About the product

Distinguished Service Medal


Distinguished Service Medal, GV, African General Service Medal, EVII, bar Somaliland 1902-04, British War Medal and Marine Society Reward of Merit, 208778 Petty Officer C.J. Colbran, Royal Navy, a veteran Seaman…

In stock

Origin: United Kingdom
Nearly Extremely Fine


Distinguished Service Medal, GV, African General Service Medal, EVII, bar Somaliland 1902-04, British War Medal and Marine Society Reward of Merit, 208778 Petty Officer C.J. Colbran, Royal Navy, a veteran Seaman serving as a Submariner on H.M. Sub H5 earning the DSM for the sinking of U-51 on 14th July 1916 and was killed in the tragic sinking of H5 whilst patrolling the Irish Sea by British Merchant ship SS Ruthlerglen who believed them to be a German U-Boat on 2nd March 1918, the accident being officially ‘covered up’ by the Navy.


Distinguished Service Medal impressed: “208778 C.J. Colbran Ldg Sea. H.M. Sub 14 July 1916.”
Africa General Service Medal impressed: “C.J. Colbran, A.B., HMS Pomone.”
BWM impressed: “208778 C.J. Colbran P.O. R.N.”
Reward of Merit engraved: “Charles Colbran 16th March 1905.” At this time he was serving on HMS Excellent


Charles John Colbran was born on 30th December 1884 in Ore, Sussex to Thomas William and Mary Jane.


He grew up working as a “Seaboy” and enlisted with the Royal Navy on 1st March 1900, aged 15 on HMS Impregnable.

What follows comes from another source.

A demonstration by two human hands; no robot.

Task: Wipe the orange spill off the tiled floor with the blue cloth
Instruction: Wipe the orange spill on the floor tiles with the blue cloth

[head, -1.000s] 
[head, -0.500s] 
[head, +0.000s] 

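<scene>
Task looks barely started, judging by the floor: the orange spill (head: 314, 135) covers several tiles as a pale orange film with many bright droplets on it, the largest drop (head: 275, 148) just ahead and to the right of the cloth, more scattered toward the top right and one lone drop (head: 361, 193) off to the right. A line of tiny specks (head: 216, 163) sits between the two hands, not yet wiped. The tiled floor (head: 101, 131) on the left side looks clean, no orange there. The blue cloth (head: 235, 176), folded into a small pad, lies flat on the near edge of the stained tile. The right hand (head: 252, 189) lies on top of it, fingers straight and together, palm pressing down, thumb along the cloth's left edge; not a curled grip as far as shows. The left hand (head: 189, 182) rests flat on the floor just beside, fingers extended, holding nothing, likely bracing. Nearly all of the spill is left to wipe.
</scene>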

On 26th September 1901 he joined HMS Pomone as Boy 1st Class and earned his first medal during his service in Somaliland, serving on the ship until 24th August 1904.
He saw continuous sea service until WW1, beginning the war with HMS Eclipse from 1st August 1914 to 6th March 1915.
After a short period on HMS Vivid I and HMS Vernon and HMS Dolphin until 21st October 1915.
He was suddenly posted to HMS Alecto and then the newly built submarine H5 on 22nd October 1915.
On 20th January 1916 this career Able Seaman finally was promoted to Leading Seaman onboard H.M. Submarine H.5.
Being promoted again to Petty Officer on 1st October 1917.

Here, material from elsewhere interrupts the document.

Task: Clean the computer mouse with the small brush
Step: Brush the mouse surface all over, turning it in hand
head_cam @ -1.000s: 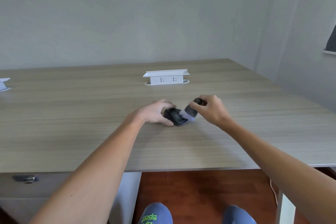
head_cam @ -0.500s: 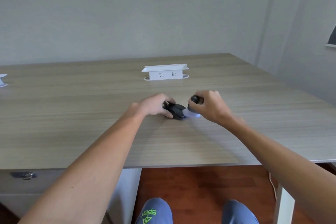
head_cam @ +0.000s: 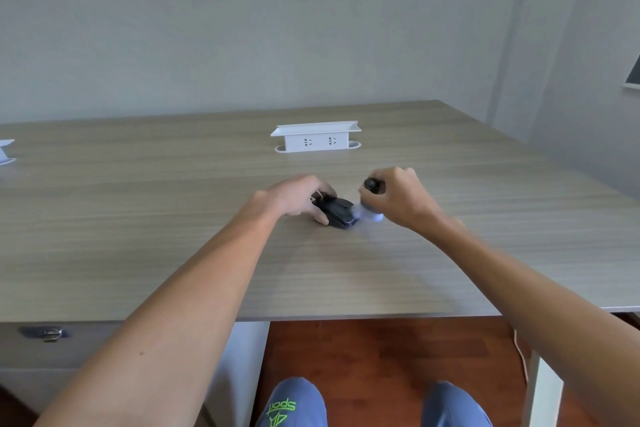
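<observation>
A black computer mouse (head_cam: 337, 213) lies on the wooden table (head_cam: 173, 218), near its middle. My left hand (head_cam: 298, 198) grips the mouse from the left side, with fingers over its far edge and thumb at its near edge. My right hand (head_cam: 398, 198) is closed around a small brush (head_cam: 372, 185) with a dark round handle end. The brush's pale bristles (head_cam: 367, 215) are blurred and touch the mouse's right end.
A white socket box (head_cam: 315, 140) stands on the table behind my hands. Another white fitting (head_cam: 5, 151) sits at the far left edge. A drawer lock (head_cam: 52, 333) is under the table front. The table's right leg (head_cam: 540, 388) and a cable run down at right.
The view has tilted slightly, so the table sits higher in frame. My right hand has turned the brush more upright and swept its bristles along the mouse's right end. My left hand stays on the mouse.
</observation>
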Available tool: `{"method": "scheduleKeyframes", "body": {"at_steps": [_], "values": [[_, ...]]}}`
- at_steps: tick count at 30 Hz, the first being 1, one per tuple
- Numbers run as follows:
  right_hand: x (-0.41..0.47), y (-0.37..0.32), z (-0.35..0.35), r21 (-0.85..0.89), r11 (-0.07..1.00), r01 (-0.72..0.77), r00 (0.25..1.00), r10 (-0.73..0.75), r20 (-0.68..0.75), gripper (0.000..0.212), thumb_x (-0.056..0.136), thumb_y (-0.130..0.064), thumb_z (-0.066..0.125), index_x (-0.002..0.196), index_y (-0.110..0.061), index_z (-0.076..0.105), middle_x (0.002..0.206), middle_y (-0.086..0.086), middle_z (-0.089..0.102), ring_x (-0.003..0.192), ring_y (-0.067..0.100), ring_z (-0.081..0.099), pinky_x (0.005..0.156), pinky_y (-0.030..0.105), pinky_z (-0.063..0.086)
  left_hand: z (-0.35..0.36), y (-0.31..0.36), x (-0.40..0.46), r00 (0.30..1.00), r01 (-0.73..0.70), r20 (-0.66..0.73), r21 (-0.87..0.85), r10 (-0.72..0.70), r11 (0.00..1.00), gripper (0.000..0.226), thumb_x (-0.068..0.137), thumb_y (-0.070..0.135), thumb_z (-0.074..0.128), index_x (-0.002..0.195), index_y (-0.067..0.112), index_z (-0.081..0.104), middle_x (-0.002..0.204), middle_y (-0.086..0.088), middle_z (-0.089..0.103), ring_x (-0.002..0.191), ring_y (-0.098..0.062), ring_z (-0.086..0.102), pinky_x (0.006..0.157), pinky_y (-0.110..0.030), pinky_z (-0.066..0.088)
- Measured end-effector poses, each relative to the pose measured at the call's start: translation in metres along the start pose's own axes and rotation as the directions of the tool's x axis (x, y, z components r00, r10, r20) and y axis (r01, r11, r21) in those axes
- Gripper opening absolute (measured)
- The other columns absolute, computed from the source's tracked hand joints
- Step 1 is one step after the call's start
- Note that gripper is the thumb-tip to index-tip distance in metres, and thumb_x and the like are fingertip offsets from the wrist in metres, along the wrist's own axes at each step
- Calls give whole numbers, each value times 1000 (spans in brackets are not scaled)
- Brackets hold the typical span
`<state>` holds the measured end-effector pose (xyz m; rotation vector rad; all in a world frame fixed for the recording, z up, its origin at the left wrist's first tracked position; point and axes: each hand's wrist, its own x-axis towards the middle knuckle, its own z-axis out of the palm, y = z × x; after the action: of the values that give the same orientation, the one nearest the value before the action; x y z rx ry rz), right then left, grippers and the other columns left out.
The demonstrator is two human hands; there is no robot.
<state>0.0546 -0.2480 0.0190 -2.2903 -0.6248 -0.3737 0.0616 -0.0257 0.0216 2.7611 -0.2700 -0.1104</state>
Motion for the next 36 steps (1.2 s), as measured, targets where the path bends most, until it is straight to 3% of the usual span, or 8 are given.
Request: {"method": "scheduleKeyframes", "body": {"at_steps": [6, 10, 16, 19, 24, 28, 32, 36], "values": [[4, 0, -7, 4, 1000, 12, 997, -12, 74, 18, 84, -25, 68, 76, -10, 74, 63, 2, 64, 56, 10, 48, 51, 11, 39, 1, 1, -1, 1000, -9, -6, 11, 9, 1000, 57, 76, 21, 87, 129, 18, 67, 119, -2, 72, 112, -24, 63, 93, -34, 47], [8, 13, -8, -54, 998, -28, 1000, 28, 5, 23, 85, -22, 63, 78, -1, 70, 70, 13, 69, 68, 23, 56, 61, 27, 47, 1, -1, -1, 1000, -17, 8, -12, 17, 1000, 49, 77, 18, 86, 123, 16, 69, 114, -3, 75, 106, -24, 65, 87, -31, 46], [-2, -4, -1, -51, 992, 119, 987, -113, 111, 16, 85, -23, 66, 81, -10, 74, 72, 1, 69, 70, 19, 59, 60, 12, 44, 1, 0, 0, 1000, -6, -6, 3, 6, 1000, 53, 78, 20, 86, 127, 16, 67, 117, -4, 72, 110, -27, 64, 79, -30, 47], [5, 4, -4, -109, 991, 77, 997, -75, 23, 14, 82, -18, 62, 76, -8, 70, 71, 4, 70, 74, 27, 62, 68, 33, 55, 3, -3, 2, 1000, -29, 4, 12, 29, 1000, 44, 76, 20, 86, 117, 18, 70, 104, -2, 74, 102, -29, 65, 85, -35, 48], [1, -6, -3, -11, 993, 116, 986, -114, 119, 17, 86, -25, 69, 77, -11, 72, 66, 0, 65, 60, 12, 51, 54, 11, 40, 4, -5, 4, 1000, -3, -11, 4, 3, 1000, 53, 75, 22, 87, 124, 17, 68, 108, -3, 74, 101, -26, 66, 86, -34, 48], [7, 10, -6, -130, 988, 87, 995, -80, 57, 16, 84, -20, 64, 76, -8, 71, 67, 0, 67, 69, 23, 61, 63, 28, 53, 6, -8, 5, 1000, -10, 2, -29, 10, 1000, 50, 76, 19, 87, 122, 19, 69, 106, -2, 74, 100, -25, 66, 89, -34, 48], [5, 2, -8, 18, 996, 85, 995, -85, 51, 16, 86, -26, 68, 75, -15, 73, 63, -5, 64, 59, 9, 52, 54, 13, 40, 5, -8, 5, 999, -34, 11, -28, 34, 999, 44, 77, 18, 86, 118, 19, 69, 95, 3, 69, 88, -21, 60, 78, -32, 44], [9, 13, -6, -72, 996, 46, 994, -39, 101, 16, 85, -22, 66, 79, -9, 74, 68, -1, 67, 65, 16, 58, 56, 13, 42, 6, -10, 6, 999, -39, 13, -46, 40, 998, 44, 76, 17, 86, 117, 15, 70, 98, -5, 73, 91, -24, 63, 82, -34, 47]]}}
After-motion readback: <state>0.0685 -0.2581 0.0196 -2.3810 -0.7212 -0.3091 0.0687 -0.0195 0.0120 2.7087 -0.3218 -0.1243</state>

The submarine designated H5 was one of 20 US H-4 design submarined contracted by Electric Boat to be built at the Canadian Vickers Shipyard near Montreal after the American Government had threatened to take Electric Boat to court for violation of American Neutrality laws over original plans to build them in the U.S.
Winston Churchill appreciated that secretly adding 20 submarines to the Royal Navy in under six months would be a military coup for Britain and the project was kept top secret without the actual consent or knowledge of Ottawa.


H5 was launched in June 1915 under the command of Cromwell H. Varley, Royal Navy. Their existence was so top secret that during their operations around the Irish seas that the commonly seen Merchant Marine ships and Convoy Escort Ships were not even told they were operating in the area, which would lead to the untimely sinking of H5 by 1918.


The crew only had a complement of 2 officers and 20 ratings, they gained renown when they sank the German U-Boat U51 by Torpedo on 14th July 1916, in the Ems Estuary.


Iconically on returning victorious a photo was taken of the sub flying their Skull and Crossbones “Jolly Roger” Flag, it was not the first time a British sub has flown the Jolly Roger, but the first time to be captured by Photograph. According to the RN Submarine Museum.


For their victory Charles Colbran was awarded the Distinguished Service Medal in the London Gazette of 5th September 1916


Upon their sinking in 1918, all hands were lost, 27 men in total, amongst them the Captain A.W. Forbes held a D.S.O., E.F.W. Childs on attachment from the US Navy and winner of the Navy Cross became the first American submariner to be killed.
Of the 23 men who were not officers, 5 of them had earned the Distinguished Service Medal.


On the eventful day of 2nd March 1918, HMS H5 was patrolling the Irish Sea on a surface patrol when it was rammed accidentally by Merchantment S.S. Rutherglen. They believed they had sank a U-Boat and heard cries in the water and a strong smell of petrol.


The British Admiralty ordered SS Rutherglen to leave the scene and gave them a bounty for “sinking a German U-Boat” they were never told what they had done.


No one knew about the true demise of H5 until 50 years later, Petty Officer Colbran had drowned to death in the sunken submarine and all anyone was told was he “lost his life on duty.”


Submarine H5 with all its crew are still at the bottom of Caernarfon Bay.